Domain-Based Message Authentication Reporting and Conformance(DKIM)

To prevent message tampering while in transportation between both the sending and reception servers, emails must adhere to the DKIM (Domain Keys Identified Mail) security standard. Email uses public-key cryptographic techniques to encrypt itself with a master password as soon as it leaves a sending server.

Email servers check the unique code added via DKIM to your email package’s header to make sure the email’s content hasn’t changed. A DKIM record present in the DNS is similar to SPF. To ensure that the communications’ contents haven’t changed during transit and to recognize the origin of the mail, your recipient’s incoming email provider applies the public key that was made available to your domain’s DNS.

DKIM is the internal filtering method used by MBPs to evaluate if an email belongs in the inbox, or spam folder, or is to be discarded. To help tell MBPs to know what to do if DKIM and/or SPF fail, senders can implement DMARC.


Why is a DKIM record important?

DKIM offers more authentication compared to SPF protocol and brings down the chances of ending up in the spam or junk folder.
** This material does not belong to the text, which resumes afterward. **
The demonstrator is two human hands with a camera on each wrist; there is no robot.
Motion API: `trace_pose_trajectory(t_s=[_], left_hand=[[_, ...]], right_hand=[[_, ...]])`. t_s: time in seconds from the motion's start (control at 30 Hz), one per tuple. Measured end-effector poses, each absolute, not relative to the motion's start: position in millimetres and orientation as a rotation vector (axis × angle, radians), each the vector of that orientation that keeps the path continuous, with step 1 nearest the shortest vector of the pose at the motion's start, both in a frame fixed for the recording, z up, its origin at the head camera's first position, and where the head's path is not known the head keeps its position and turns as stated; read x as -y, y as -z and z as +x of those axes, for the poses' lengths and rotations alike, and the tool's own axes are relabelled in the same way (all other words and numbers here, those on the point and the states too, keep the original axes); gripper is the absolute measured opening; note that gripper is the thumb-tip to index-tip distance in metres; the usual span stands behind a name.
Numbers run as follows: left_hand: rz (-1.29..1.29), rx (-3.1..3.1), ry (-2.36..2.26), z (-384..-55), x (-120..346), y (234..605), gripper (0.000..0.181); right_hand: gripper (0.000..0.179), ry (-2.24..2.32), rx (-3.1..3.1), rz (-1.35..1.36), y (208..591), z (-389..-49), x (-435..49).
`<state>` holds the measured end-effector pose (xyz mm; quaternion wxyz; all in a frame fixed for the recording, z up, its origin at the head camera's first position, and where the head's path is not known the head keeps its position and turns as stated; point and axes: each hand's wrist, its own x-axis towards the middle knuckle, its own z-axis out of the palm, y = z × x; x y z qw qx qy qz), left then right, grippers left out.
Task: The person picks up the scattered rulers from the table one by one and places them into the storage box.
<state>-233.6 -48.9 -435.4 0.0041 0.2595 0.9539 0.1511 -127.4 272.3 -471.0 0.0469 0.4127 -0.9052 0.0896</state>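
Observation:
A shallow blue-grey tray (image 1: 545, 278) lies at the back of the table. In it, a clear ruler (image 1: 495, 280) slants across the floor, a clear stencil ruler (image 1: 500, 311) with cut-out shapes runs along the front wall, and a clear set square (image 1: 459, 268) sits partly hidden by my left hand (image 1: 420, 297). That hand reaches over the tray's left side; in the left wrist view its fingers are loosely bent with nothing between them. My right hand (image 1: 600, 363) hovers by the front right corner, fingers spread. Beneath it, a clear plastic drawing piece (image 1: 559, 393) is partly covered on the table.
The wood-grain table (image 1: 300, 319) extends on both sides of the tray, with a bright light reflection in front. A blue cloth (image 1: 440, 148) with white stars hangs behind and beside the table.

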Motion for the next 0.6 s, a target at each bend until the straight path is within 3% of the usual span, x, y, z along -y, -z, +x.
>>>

DKIM prevents any spoof emails going out from your domain. .

Even if it is not required, It is recommended to add a DKIM entry to your DNS to authenticate mail from your domain.


DOMAIN-based Message Authentication, Reporting, and Conformance(DMARC)

DMARC is a DNS txt record that can be broadcast for a domain to specify what happens if an identity verification attempt is unsatisfactory.

The email is delivered to the recipient’s inbox if it bears a DKIM signature and the sender server is included in the SPF records. As a domain owner, you can designate how unauthorized person signals should be addressed by MBP implementing DMARC.

There are three DMARC policies that are followed if the message fails authentication:

  • none: When the authentication for an email fails, your receiving server follows the “none” policy and does nothing. It has no bearing on your deliverability. However, it also won’t shield you against con artists, therefore we don’t advise setting it. You may stop them from the start and show the world that you care about your customers and business by enacting stronger policies.
  • reject: The reception gateway rejects those messages that fail email authorization using the rejection policy. This suggests that such emails will bounce because the recipients won’t be receiving them.It is the most useful, but you should only use it if you are certain that all emails coming your way have been sent with the best practices. If not, you might miss out on important messages.
  • quarantine: This is where communications that originate from your domain but fail the DMARC inspection go. The provider is suggested to move your email to the spam bin in this situation.


Wrapping Up

DKIM, SPF, and DMARC combined together are an excellent approach to reduce the threat of spam, hacking, and other email scams for your inbox.

In addition to the above, these practices act as a proof that you’re an active, responsible user.

This significantly brings down the chances of any emails that you send being marked as spam.

By combining these 3 protocols, you can safeguard your own email accounts, establish your authenticity as a user, and subsequently lay the foundations of a successful cold email campaign that lands safely in your desired inboxes.